# Aim of the exercise
From the records below, give the number of lines that contain the string "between", without any other text.

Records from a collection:

#####

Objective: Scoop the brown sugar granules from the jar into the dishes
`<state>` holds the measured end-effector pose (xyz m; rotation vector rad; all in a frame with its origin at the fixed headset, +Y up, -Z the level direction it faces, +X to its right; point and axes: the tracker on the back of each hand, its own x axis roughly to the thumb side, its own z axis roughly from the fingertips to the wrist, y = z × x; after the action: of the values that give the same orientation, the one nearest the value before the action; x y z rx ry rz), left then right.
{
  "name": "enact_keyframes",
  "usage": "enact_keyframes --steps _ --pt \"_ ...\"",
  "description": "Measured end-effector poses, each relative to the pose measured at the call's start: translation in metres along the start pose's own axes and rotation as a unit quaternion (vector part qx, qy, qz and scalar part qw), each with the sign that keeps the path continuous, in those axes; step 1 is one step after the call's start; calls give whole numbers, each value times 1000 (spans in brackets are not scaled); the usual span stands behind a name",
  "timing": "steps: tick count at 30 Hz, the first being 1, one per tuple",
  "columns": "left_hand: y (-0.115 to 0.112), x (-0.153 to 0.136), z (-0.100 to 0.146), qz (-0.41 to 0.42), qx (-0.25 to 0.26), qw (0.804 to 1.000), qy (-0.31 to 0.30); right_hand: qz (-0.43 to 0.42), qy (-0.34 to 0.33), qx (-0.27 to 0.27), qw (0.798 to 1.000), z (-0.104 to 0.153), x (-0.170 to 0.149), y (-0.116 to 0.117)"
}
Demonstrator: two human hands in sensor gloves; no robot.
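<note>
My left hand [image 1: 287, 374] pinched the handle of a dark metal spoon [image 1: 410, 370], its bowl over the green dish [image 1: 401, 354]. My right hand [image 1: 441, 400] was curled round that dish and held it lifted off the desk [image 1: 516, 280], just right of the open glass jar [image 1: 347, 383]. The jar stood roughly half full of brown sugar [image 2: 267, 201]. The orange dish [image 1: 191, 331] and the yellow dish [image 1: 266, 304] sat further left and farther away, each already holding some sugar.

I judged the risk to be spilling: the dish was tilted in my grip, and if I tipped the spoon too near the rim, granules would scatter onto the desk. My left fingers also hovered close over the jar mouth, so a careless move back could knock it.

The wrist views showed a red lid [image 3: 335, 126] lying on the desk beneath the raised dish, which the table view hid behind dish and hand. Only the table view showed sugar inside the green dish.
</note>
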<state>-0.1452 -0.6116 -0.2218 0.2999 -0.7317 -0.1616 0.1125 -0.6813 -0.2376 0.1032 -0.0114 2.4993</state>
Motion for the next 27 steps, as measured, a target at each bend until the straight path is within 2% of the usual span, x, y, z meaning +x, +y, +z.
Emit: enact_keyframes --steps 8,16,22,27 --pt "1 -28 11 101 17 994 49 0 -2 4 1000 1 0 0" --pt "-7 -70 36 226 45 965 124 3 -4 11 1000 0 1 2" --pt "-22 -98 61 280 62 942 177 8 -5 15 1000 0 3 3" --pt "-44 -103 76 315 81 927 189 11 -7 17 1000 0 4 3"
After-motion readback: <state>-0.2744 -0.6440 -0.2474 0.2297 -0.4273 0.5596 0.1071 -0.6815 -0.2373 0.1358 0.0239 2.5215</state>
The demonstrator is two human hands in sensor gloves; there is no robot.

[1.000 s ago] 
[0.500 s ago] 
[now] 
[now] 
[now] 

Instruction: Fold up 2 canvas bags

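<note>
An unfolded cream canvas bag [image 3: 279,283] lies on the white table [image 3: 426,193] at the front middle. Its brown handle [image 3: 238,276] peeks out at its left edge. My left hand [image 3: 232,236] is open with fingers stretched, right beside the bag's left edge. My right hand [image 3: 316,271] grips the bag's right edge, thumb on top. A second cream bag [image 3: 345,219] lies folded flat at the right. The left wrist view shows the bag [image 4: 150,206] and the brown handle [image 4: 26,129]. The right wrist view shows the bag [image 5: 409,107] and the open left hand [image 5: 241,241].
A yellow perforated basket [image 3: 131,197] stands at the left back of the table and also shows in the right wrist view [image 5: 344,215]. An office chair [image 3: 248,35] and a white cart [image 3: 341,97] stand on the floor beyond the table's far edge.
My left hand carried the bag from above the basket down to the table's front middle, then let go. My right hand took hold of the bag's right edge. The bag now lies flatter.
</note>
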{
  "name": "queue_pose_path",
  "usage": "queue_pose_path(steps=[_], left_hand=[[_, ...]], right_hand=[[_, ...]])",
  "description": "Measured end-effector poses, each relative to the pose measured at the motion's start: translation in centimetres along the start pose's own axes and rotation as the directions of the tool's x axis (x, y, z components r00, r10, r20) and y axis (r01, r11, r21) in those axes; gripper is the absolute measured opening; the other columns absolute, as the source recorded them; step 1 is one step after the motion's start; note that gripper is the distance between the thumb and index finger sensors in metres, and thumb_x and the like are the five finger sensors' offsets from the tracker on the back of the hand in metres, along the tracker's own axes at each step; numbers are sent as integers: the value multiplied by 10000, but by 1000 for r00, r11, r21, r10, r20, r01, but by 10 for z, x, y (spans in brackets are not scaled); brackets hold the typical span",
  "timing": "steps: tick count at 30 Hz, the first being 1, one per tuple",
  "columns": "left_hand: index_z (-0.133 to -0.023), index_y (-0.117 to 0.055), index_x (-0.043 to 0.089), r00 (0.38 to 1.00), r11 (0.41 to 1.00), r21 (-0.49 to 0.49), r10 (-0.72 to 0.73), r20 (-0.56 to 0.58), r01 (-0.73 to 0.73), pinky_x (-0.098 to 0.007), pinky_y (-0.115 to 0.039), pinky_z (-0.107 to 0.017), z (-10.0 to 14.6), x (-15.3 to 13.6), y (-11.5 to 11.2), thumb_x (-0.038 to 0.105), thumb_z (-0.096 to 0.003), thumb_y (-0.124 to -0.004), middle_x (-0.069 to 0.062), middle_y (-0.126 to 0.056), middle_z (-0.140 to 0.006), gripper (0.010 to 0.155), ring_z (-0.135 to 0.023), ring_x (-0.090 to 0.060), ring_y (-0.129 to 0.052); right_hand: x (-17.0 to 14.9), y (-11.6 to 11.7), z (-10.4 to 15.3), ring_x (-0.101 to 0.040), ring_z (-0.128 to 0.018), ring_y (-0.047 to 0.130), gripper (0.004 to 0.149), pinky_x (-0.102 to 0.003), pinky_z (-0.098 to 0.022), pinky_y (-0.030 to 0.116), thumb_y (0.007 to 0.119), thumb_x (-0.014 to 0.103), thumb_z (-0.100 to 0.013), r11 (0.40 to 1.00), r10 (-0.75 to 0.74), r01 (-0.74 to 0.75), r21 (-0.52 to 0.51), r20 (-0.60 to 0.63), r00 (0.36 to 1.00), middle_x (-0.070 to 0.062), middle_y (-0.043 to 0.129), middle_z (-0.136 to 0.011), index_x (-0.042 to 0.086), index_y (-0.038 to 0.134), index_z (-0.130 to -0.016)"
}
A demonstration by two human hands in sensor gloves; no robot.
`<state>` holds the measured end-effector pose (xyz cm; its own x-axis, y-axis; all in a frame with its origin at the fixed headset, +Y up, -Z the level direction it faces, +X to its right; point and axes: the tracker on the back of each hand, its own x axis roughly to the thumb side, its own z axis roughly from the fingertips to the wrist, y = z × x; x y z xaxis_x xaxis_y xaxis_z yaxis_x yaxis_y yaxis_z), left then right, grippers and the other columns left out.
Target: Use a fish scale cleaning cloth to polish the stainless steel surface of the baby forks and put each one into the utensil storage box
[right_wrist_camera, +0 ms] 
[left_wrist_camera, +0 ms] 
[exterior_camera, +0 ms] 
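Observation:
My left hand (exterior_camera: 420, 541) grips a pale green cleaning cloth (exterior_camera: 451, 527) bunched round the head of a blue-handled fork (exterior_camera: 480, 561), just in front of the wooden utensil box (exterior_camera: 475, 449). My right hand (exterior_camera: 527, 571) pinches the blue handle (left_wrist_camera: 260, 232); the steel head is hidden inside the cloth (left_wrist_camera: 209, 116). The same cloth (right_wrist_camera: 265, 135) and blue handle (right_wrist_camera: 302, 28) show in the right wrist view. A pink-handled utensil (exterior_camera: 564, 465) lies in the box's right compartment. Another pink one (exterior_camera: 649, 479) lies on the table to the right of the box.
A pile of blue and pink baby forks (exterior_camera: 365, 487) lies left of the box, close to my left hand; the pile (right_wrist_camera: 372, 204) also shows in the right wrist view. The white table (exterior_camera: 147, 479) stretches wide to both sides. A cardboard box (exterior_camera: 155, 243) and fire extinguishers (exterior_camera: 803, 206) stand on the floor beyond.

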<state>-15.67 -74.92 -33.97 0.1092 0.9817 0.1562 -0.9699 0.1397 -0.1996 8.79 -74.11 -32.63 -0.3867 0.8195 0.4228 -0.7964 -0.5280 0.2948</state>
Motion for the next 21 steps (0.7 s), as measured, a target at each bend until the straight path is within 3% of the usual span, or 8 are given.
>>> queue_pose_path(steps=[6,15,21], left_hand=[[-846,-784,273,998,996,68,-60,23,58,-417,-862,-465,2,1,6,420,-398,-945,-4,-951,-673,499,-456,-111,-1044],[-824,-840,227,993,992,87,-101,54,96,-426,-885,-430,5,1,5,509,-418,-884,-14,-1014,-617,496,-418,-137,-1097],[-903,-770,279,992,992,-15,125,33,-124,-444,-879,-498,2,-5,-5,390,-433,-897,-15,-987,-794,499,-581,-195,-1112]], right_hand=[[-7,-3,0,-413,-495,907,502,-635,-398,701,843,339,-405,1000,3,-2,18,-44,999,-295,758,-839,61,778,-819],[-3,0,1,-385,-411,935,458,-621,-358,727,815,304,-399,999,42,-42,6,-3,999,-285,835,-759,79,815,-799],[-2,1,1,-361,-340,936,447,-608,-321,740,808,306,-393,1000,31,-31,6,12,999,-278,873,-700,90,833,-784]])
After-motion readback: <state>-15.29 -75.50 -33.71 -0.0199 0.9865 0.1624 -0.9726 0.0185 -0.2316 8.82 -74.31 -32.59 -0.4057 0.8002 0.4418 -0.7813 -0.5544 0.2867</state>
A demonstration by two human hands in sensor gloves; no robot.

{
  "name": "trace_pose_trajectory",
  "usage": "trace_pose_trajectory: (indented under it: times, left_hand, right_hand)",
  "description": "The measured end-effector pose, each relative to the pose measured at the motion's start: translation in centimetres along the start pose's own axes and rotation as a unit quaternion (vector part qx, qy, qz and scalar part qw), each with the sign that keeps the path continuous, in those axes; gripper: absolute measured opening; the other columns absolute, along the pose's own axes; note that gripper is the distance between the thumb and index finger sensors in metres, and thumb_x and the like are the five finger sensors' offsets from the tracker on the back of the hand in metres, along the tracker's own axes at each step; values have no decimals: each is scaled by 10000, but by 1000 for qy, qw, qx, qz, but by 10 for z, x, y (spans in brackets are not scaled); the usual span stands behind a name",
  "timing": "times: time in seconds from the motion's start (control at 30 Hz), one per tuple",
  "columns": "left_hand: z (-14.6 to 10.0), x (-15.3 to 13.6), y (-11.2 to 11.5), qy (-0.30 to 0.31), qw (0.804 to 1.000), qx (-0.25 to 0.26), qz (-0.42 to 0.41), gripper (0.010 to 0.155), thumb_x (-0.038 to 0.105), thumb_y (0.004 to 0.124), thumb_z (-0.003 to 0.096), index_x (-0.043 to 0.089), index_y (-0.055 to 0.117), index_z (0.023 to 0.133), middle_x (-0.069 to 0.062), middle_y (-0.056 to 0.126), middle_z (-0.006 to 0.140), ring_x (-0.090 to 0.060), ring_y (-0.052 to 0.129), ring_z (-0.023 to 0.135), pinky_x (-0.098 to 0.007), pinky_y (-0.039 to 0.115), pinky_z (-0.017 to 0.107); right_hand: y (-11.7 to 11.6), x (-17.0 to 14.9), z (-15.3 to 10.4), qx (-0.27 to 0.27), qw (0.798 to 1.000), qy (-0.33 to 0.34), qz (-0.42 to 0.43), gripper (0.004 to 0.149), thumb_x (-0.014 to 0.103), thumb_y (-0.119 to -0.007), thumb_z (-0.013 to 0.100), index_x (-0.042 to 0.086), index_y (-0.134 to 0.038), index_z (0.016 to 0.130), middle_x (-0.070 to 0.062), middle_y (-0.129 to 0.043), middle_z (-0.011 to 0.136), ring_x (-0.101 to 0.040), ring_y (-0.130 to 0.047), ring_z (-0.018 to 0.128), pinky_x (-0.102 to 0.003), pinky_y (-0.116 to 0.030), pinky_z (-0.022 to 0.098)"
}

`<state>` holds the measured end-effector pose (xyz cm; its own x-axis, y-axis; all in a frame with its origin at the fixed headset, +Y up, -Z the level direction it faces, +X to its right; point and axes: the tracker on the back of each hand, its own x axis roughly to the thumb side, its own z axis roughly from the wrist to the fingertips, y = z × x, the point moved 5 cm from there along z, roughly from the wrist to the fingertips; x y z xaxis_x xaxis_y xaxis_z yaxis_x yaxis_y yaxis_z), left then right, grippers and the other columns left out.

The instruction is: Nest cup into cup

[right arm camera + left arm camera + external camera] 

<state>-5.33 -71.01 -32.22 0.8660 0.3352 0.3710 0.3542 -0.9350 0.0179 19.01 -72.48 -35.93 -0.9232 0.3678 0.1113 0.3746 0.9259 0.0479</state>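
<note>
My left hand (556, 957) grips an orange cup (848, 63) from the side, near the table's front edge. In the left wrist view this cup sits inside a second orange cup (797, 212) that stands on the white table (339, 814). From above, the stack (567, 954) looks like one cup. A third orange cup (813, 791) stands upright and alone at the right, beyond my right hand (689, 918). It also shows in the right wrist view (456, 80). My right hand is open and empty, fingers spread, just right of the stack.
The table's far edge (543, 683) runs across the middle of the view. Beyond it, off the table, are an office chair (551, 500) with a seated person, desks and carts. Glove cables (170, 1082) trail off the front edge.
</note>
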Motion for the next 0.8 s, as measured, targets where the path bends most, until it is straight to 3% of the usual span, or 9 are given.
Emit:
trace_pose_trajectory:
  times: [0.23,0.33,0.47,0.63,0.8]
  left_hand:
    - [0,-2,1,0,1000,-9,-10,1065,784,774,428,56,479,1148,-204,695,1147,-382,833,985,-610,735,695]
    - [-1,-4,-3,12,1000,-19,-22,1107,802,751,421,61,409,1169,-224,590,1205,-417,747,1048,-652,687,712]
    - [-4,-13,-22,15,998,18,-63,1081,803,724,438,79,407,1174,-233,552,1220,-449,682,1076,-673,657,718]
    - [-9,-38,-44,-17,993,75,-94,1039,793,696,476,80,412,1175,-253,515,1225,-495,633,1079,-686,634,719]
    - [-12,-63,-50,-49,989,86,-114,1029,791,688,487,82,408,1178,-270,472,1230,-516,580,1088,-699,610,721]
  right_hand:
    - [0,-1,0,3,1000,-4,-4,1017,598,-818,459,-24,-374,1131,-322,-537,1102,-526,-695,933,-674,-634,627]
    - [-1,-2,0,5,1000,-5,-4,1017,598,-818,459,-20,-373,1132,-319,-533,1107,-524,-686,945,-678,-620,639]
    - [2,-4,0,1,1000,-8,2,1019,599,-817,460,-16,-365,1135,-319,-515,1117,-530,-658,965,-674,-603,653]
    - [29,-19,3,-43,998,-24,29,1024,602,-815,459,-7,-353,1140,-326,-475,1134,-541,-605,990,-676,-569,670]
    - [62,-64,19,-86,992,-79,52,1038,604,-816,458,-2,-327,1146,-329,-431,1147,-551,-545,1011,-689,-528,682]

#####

# Solution to this problem
2